Exercise requirements.
Lines below starting with the line with "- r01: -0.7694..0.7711" and going on through the line with "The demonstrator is" must be output exactly; the rest of the records must be left out.
[[ Records to process open ]]
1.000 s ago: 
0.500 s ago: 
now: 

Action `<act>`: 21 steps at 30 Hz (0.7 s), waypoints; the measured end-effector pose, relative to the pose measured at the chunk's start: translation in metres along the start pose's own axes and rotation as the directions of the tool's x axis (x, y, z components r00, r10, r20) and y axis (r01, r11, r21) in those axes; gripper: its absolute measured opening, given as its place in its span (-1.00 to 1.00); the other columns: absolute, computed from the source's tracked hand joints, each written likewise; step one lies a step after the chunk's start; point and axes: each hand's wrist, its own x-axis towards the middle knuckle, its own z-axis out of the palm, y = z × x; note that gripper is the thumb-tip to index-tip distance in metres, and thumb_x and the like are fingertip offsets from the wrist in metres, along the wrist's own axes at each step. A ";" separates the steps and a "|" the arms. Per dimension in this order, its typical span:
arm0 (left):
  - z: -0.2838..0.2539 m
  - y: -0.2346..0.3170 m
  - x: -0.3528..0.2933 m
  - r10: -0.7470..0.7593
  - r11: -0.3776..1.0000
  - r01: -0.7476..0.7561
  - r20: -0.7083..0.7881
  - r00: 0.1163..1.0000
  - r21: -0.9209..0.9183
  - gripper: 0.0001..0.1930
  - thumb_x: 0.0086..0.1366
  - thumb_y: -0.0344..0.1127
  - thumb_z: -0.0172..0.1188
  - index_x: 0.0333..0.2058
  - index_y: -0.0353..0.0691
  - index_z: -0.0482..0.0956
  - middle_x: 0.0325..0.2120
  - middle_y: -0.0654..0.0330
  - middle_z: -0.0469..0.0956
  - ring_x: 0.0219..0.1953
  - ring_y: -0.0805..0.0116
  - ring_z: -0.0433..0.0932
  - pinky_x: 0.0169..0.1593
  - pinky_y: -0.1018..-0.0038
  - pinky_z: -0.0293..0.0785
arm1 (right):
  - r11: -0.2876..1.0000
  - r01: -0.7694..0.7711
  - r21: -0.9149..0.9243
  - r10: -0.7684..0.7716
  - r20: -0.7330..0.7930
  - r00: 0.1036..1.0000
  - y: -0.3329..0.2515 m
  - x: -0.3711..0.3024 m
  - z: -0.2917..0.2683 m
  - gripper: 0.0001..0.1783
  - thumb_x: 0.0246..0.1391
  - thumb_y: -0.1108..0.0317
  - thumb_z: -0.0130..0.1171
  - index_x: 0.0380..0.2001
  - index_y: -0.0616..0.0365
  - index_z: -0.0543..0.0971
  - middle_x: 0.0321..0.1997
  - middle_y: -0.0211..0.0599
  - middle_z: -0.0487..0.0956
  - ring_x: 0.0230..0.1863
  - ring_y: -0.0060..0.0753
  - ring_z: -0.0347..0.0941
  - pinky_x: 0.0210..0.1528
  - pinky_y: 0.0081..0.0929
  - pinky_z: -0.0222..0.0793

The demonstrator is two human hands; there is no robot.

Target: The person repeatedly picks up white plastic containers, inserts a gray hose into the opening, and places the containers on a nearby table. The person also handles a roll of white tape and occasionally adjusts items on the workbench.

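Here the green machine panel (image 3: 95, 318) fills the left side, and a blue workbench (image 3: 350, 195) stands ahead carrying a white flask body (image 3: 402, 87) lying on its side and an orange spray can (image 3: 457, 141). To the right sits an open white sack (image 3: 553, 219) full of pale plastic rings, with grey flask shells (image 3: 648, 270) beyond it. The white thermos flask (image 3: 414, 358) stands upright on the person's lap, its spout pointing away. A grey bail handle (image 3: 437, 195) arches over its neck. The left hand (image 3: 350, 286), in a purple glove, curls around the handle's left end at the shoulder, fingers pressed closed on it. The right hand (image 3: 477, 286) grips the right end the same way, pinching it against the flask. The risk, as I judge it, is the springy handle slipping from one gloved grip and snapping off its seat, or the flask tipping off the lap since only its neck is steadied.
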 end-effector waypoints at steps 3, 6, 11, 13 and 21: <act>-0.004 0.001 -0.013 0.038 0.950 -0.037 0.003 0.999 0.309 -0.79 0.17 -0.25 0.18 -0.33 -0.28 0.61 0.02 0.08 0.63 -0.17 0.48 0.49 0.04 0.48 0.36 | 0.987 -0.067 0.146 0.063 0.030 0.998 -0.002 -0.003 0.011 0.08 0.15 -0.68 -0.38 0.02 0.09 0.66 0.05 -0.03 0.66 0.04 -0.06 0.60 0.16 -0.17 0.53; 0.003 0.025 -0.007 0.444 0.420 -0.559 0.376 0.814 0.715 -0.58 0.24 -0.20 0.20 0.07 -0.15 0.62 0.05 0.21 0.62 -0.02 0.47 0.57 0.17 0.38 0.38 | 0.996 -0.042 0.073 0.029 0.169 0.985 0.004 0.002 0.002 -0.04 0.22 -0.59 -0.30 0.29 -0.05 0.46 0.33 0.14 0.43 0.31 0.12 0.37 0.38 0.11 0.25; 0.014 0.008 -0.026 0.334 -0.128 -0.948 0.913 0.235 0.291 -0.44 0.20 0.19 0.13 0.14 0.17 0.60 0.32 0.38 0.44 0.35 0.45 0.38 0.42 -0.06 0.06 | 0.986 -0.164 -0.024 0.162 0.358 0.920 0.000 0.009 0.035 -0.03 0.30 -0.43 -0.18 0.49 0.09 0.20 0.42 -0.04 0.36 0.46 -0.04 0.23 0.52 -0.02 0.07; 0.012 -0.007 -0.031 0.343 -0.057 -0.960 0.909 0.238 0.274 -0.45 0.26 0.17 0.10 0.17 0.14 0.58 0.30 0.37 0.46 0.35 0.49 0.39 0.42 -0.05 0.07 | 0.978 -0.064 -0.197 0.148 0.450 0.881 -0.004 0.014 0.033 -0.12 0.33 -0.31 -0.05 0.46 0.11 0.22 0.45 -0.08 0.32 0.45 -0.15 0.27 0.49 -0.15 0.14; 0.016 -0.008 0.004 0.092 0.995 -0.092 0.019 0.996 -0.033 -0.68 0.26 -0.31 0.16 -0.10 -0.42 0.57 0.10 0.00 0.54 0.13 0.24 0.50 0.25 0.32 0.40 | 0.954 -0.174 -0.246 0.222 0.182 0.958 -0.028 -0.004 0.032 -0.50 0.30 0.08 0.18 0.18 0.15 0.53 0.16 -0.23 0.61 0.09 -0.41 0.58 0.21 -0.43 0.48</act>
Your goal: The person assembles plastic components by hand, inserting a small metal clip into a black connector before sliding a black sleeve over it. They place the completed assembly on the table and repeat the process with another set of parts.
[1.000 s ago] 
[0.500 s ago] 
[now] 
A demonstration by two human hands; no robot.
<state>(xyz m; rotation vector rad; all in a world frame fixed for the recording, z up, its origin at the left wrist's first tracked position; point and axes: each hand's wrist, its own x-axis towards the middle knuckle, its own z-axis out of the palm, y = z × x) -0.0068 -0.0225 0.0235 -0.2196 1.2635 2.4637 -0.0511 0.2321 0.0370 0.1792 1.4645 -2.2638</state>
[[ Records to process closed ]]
Expected output.
  - r01: -0.7694..0.7711
  - r21: -0.9149..0.9243
  - r10: -0.7684..0.7716
  - r20: -0.7330..0.7930
  - r00: 0.1036..1.0000
  - y: -0.3329..0.2515 m
  - x: -0.3711..0.3024 m
  - z: -0.2917..0.2683 m
  - gripper: 0.0001..0.1783
  - thumb_x: 0.0246..0.1391
  - thumb_y: -0.1108..0.0317
  - thumb_z: -0.0130..0.1171
  - index_x: 0.0380..0.2001
  - index_y: -0.0616..0.0365
  - index_z: -0.0543..0.0971
  - middle_x: 0.0321..0.1997
  - middle_y: -0.0211..0.0599
  - middle_z: -0.0487..0.0956
  - ring_x: 0.0230..0.1863
  - ring_y: -0.0060..0.0753
  - ring_z: -0.0347..0.0941
  - pinky_x: 0.0210..0.1528
  - pinky_y: 0.0081..0.0929
  - pinky_z: -0.0222..0.0793

The demonstrator is two human hands; there is no robot.

The exercise has been finished.